» Exercise directions:
Repeat the entries that follow from start to finish, keeping every character.

==== Information ====

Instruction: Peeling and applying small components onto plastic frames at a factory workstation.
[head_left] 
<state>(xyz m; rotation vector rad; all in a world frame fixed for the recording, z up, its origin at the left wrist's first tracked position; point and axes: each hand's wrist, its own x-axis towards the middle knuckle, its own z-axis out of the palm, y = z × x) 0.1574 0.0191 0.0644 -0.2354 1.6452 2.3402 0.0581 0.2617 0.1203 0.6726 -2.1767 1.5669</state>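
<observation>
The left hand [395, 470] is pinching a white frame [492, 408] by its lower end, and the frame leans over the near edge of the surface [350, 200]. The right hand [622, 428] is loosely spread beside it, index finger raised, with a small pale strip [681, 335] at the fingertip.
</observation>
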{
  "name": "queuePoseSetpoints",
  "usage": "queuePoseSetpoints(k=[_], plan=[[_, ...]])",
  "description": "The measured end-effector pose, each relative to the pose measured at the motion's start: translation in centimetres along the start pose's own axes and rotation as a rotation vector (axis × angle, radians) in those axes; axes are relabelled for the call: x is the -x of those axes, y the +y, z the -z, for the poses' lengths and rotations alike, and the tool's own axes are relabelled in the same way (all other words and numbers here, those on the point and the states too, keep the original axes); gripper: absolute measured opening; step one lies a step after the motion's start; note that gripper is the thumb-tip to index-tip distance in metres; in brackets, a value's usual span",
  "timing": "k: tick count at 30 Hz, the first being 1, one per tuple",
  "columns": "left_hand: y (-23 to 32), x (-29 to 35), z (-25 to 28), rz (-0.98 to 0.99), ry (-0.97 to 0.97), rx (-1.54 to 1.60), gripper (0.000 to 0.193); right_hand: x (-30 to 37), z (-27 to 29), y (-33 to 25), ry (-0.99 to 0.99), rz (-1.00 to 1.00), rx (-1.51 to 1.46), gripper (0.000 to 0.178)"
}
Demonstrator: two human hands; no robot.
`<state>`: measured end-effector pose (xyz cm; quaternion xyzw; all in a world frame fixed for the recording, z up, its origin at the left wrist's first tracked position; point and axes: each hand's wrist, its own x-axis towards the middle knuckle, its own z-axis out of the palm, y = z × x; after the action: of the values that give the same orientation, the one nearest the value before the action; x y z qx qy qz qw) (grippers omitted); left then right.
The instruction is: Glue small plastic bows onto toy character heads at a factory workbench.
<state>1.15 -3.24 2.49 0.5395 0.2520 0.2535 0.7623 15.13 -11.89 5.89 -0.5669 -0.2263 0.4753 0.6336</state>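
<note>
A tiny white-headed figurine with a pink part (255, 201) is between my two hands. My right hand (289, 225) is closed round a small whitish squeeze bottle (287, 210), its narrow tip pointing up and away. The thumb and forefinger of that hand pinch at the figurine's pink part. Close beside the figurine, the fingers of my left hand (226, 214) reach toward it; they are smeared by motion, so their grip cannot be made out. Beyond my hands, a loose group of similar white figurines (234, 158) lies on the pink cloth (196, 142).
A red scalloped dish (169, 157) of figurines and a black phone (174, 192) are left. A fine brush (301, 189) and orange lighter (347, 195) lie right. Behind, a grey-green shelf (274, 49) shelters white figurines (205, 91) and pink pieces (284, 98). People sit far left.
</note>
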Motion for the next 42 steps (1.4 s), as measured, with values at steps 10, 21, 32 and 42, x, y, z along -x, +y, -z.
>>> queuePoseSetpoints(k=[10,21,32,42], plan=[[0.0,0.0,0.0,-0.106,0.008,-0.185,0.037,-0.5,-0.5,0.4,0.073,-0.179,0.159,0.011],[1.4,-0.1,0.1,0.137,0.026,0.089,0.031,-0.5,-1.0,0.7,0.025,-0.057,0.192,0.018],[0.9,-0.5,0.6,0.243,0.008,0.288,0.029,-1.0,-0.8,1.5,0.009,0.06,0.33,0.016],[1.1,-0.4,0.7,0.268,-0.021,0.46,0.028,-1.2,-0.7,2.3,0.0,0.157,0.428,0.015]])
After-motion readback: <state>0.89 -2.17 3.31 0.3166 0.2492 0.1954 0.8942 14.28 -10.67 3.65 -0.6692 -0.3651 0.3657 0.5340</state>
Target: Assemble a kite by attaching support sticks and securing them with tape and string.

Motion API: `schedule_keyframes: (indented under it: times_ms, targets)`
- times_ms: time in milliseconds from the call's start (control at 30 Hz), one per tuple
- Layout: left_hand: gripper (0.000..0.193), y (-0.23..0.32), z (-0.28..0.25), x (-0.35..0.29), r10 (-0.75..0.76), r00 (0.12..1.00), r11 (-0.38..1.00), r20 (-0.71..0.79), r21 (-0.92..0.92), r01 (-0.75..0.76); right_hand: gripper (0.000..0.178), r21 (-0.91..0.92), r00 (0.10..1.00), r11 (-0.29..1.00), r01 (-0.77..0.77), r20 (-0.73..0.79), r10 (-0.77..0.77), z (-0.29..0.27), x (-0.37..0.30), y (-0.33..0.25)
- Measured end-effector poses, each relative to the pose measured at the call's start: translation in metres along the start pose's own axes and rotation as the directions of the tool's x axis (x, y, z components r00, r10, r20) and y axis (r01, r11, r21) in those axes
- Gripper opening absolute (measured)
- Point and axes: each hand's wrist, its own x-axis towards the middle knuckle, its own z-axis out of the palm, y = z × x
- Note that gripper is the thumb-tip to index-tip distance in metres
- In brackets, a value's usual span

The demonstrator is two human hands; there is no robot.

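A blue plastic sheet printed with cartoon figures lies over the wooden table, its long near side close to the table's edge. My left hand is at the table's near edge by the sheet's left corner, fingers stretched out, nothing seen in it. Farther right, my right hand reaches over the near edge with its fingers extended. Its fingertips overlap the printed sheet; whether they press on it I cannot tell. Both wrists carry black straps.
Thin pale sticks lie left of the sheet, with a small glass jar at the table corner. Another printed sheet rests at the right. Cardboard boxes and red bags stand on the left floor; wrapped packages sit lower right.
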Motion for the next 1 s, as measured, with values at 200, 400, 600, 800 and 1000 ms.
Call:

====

» Response:
Instruction: Peeling and applying small components onto plastic frames at a factory workstation.
[head_left] 
<state>(xyz m; rotation vector rad; all in a world frame fixed for the recording, z up, its origin at the left wrist's first tracked position; point and axes: each hand's wrist, its own x-axis towards the middle knuckle, its own z-axis out of the palm, y = z × x) 0.1574 0.0191 0.0644 -0.2354 1.6452 2.3402 0.0581 0.2617 0.1203 0.6726 -2.1767 1.5669</state>
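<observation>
The left hand [395, 470] is pinching a white frame [492, 408] by its lower end, and the frame leans over the near edge of the surface [350, 200]. The right hand [622, 428] is loosely spread beside it, index finger raised, with a small pale strip [681, 335] at the fingertip.
</observation>
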{
  "name": "queuePoseSetpoints",
  "usage": "queuePoseSetpoints(k=[_], plan=[[_, ...]])",
  "description": "The measured end-effector pose, each relative to the pose measured at the motion's start: translation in centimetres along the start pose's own axes and rotation as a rotation vector (axis × angle, radians) in those axes; axes are relabelled for the call: x is the -x of those axes, y the +y, z the -z, for the poses' lengths and rotations alike, and the tool's own axes are relabelled in the same way (all other words and numbers here, those on the point and the states too, keep the original axes); gripper: absolute measured opening; step one lies a step after the motion's start; note that gripper is the thumb-tip to index-tip distance in metres; in brackets, a value's usual span",
  "timing": "k: tick count at 30 Hz, the first being 1, one per tuple",
  "columns": "left_hand: y (-23 to 32), x (-29 to 35), z (-25 to 28), rz (-0.98 to 0.99), ry (-0.97 to 0.97), rx (-1.54 to 1.60), gripper (0.000 to 0.193); right_hand: x (-30 to 37), z (-27 to 29), y (-33 to 25), ry (-0.99 to 0.99), rz (-1.00 to 1.00), rx (-1.51 to 1.46), gripper (0.000 to 0.178)"
}
Demonstrator: two human hands; no robot.
`<state>`: measured end-effector pose (xyz cm; quaternion xyzw; all in a world frame fixed for the recording, z up, its origin at the left wrist's first tracked position; point and axes: each hand's wrist, its own x-axis towards the middle knuckle, its own z-axis out of the palm, y = z × x; after the action: of the values that give the same orientation, the one nearest the value before the action; x y z qx qy qz qw) (grippers omitted); left then right.
The instruction is: Glue small plastic bows onto toy character heads at a factory workbench.
<state>1.15 -3.24 2.49 0.5395 0.2520 0.2535 0.7623 15.13 -11.89 5.89 -0.5669 -0.2263 0.4753 0.6336</state>
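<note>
A tiny white-headed figurine with a pink part (255, 201) is between my two hands. My right hand (289, 225) is closed round a small whitish squeeze bottle (287, 210), its narrow tip pointing up and away. The thumb and forefinger of that hand pinch at the figurine's pink part. Close beside the figurine, the fingers of my left hand (226, 214) reach toward it; they are smeared by motion, so their grip cannot be made out. Beyond my hands, a loose group of similar white figurines (234, 158) lies on the pink cloth (196, 142).
A red scalloped dish (169, 157) of figurines and a black phone (174, 192) are left. A fine brush (301, 189) and orange lighter (347, 195) lie right. Behind, a grey-green shelf (274, 49) shelters white figurines (205, 91) and pink pieces (284, 98). People sit far left.
</note>
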Motion for the next 42 steps (1.4 s), as measured, with values at steps 10, 21, 32 and 42, x, y, z along -x, +y, -z.
>>> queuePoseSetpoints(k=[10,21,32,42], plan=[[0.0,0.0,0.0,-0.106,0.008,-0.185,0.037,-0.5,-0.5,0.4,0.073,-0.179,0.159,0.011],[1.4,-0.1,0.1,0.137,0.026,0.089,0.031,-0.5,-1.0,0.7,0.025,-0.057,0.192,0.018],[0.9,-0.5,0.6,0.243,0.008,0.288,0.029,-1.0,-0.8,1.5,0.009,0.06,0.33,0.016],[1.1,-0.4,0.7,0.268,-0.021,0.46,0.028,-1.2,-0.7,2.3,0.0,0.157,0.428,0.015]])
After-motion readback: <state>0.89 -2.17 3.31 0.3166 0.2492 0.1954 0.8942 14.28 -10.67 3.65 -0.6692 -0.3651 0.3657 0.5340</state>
Target: Assemble a kite by attaching support sticks and securing them with tape and string.

Motion API: `schedule_keyframes: (indented under it: times_ms, targets)`
- times_ms: time in milliseconds from the call's start (control at 30 Hz), one per tuple
- Layout: left_hand: gripper (0.000..0.193), y (-0.23..0.32), z (-0.28..0.25), x (-0.35..0.29), r10 (-0.75..0.76), r00 (0.12..1.00), r11 (-0.38..1.00), r20 (-0.71..0.79), r21 (-0.92..0.92), r01 (-0.75..0.76); right_hand: gripper (0.000..0.178), r21 (-0.91..0.92), r00 (0.10..1.00), r11 (-0.29..1.00), r01 (-0.77..0.77), r20 (-0.73..0.79), r10 (-0.77..0.77), z (-0.29..0.27), x (-0.37..0.30), y (-0.33..0.25)
- Measured end-effector poses, each relative to the pose measured at the call's start: translation in metres along the start pose's own axes and rotation as the directions of the tool's x axis (x, y, z components r00, r10, r20) and y axis (r01, r11, r21) in those axes
- Gripper opening absolute (measured)
- Point and axes: each hand's wrist, its own x-axis towards the middle knuckle, its own z-axis out of the palm, y = z × x
- Note that gripper is the thumb-tip to index-tip distance in metres
- In brackets, a value's usual span

The demonstrator is two human hands; there is no robot.

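A blue plastic sheet printed with cartoon figures lies over the wooden table, its long near side close to the table's edge. My left hand is at the table's near edge by the sheet's left corner, fingers stretched out, nothing seen in it. Farther right, my right hand reaches over the near edge with its fingers extended. Its fingertips overlap the printed sheet; whether they press on it I cannot tell. Both wrists carry black straps.
Thin pale sticks lie left of the sheet, with a small glass jar at the table corner. Another printed sheet rests at the right. Cardboard boxes and red bags stand on the left floor; wrapped packages sit lower right.
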Motion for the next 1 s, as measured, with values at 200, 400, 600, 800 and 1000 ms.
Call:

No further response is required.